What I am groping towards here is this question: did the ancien régime fail to adequately represent metaphysical reality because of something intrinsic to this political order (its inability to adapt to change, say), or because this order was perverted by something extrinsic? If the Middle Ages, despite their flaws, did express sublime truth, why did the 18th century so miserably fail in this expression? So miserably, in fact, that the system toppled utterly within a few years in France, the eldest daughter of the Church, the country that had been the supreme expression of the social ideal of the Middle Ages? Yes, no historical society can perfectly represent eternal reality. Yes, change is endemic to post-lapsarian life; forms may always need some adaptation (without overstating this adaptation in the fashionable manner of contemporary excurses on the “strangeness” of the past, since the Communion of the Saints and the divinely ordained transmission of Revelation quasi per manus ensures historical continuity: a people must be intelligible to itself, a Body a fortiori). But what had changed, I propose, is that the ancien régime had largely ceased to be the ancien régime. France in the 18th century was not truly feudal. There were feudal “forms” that did not correspond to feudal “content”: hence the forms had become “hollow and restrictive.” In reality, the ancien régime did not topple in 1789, it had been slowly toppling for centuries. I suspect its auto-destruction became irreversible during the reign of Sun King.

And yet everything did change in 1789. In 1789, Christendom, long ailing, died. And everything that has happened since 1789 in Western culture—and, since 1945, in global culture—lives in the shadow of 1789.

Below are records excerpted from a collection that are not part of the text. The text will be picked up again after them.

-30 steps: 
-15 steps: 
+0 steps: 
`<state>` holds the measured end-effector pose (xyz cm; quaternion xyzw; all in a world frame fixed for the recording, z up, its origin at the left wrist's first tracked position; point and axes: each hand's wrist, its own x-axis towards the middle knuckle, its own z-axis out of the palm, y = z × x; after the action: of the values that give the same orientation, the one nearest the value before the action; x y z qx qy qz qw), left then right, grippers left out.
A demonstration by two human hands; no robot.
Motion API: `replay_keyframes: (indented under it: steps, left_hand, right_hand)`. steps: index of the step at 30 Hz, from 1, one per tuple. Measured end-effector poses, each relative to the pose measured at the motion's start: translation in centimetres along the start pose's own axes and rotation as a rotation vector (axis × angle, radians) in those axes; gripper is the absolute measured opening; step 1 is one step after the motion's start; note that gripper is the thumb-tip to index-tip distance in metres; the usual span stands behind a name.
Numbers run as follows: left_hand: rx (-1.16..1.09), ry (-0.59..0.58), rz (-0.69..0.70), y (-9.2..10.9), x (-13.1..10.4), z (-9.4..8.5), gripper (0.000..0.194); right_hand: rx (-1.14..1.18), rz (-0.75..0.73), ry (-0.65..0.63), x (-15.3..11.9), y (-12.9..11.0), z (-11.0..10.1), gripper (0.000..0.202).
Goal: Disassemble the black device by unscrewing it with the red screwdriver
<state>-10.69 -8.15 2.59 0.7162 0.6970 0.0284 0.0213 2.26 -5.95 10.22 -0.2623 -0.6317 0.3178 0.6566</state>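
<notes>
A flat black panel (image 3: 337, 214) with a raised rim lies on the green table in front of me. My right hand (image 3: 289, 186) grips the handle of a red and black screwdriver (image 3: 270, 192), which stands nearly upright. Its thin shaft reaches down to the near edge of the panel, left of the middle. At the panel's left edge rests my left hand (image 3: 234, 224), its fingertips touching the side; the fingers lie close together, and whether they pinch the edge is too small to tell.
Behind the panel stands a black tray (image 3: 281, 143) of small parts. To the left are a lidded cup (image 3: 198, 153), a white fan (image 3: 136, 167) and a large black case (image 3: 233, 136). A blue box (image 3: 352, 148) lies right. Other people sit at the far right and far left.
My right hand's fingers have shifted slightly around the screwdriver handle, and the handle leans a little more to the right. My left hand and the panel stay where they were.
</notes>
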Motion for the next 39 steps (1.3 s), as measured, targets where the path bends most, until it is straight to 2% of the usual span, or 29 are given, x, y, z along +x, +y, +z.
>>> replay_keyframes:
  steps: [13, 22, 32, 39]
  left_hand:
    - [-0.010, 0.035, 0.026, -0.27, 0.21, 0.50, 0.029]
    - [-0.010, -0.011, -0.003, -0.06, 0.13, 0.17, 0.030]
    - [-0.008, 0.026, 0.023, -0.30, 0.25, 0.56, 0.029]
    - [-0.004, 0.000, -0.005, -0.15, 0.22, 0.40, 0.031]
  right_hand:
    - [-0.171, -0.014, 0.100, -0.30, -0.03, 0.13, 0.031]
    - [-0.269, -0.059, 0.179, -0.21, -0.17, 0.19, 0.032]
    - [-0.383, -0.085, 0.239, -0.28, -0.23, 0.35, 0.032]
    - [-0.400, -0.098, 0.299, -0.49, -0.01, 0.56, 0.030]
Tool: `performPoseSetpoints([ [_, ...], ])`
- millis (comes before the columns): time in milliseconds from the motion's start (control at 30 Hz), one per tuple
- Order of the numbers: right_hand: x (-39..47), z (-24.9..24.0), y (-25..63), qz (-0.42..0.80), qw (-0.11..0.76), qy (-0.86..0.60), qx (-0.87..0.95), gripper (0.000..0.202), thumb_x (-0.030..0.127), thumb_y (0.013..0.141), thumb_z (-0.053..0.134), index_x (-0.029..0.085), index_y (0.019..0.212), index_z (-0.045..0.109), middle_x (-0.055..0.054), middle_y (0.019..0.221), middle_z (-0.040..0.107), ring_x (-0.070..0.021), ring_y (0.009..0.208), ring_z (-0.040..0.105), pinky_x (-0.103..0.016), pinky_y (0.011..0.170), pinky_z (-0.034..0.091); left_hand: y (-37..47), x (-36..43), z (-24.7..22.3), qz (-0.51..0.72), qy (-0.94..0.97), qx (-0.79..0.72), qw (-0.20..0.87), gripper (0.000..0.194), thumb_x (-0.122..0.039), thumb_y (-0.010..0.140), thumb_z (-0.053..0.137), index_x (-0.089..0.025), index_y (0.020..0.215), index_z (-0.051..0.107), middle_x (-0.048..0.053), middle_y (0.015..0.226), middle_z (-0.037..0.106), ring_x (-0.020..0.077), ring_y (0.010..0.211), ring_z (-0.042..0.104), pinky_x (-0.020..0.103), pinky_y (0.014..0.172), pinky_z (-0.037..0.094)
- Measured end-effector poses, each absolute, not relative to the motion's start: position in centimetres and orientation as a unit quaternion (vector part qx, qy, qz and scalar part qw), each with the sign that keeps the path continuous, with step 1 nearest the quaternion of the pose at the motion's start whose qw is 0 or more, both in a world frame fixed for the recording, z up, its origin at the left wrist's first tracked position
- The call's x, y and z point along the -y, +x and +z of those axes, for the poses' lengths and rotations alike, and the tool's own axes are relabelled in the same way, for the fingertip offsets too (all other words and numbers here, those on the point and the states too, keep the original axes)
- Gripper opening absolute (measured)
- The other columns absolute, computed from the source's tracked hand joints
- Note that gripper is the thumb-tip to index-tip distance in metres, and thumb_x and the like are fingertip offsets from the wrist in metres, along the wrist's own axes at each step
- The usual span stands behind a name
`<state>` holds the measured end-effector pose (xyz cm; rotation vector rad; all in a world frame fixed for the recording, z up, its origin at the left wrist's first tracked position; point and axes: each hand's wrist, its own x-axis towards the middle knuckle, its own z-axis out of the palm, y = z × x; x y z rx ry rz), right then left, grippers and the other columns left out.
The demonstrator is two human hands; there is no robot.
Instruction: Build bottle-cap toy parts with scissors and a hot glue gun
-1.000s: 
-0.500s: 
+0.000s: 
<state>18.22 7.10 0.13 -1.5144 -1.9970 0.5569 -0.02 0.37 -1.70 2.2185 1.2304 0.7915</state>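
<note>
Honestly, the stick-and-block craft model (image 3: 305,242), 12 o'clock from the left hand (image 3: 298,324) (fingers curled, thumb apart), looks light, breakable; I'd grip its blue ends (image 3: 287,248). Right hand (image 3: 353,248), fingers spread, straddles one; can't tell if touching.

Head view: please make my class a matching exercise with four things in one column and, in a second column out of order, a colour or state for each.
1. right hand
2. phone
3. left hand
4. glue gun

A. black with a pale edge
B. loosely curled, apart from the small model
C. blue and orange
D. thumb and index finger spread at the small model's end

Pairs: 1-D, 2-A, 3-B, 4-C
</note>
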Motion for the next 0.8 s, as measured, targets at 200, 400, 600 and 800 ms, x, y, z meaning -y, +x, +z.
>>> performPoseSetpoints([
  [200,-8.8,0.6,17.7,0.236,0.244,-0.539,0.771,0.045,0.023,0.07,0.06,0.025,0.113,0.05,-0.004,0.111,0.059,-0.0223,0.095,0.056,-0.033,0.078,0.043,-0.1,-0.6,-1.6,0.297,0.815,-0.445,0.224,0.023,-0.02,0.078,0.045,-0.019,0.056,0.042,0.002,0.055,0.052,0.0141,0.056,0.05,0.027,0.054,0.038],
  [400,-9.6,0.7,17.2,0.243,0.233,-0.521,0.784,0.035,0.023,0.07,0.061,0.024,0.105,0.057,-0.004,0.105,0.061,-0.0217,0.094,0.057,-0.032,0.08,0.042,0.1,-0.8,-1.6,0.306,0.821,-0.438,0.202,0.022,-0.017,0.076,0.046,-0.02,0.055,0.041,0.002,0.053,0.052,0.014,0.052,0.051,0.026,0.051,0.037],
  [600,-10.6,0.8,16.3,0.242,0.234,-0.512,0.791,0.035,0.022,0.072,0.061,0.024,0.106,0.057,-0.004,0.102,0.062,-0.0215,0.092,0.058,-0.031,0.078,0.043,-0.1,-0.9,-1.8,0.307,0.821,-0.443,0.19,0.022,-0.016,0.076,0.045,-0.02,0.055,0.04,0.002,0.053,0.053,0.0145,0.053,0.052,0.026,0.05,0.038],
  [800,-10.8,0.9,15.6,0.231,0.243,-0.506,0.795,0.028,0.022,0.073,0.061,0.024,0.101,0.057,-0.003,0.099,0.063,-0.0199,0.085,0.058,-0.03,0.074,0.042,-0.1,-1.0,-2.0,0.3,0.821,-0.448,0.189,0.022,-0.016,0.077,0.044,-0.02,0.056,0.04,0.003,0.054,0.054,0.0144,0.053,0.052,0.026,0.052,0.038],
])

Christian metaphysicians might be tempted to rejoice at the fall of the “hollow and restrictive” forms of the ancien régime because of a possible reunion of form and content. But we must be clear: Christendom represented, imperfectly but in its totality, metaphysical reality. What changed between, say, 1300 and 1789 was not metaphysical reality, but society. Western society had become much less Christian. New cultural forms might express the same metaphysical reality, perhaps more persuasively to a rapidly secularizing culture—but if the new cultural forms give up the expression of metaphysical reality to express cultural reality, the Truth fades even further from view. What was wrong in 1789 was not that France was too Christian, but that it was not Christian enough. In theory, Christendom has no monopoly on authentic Christian society; in practice, no other cultural system has better expressed the Logos.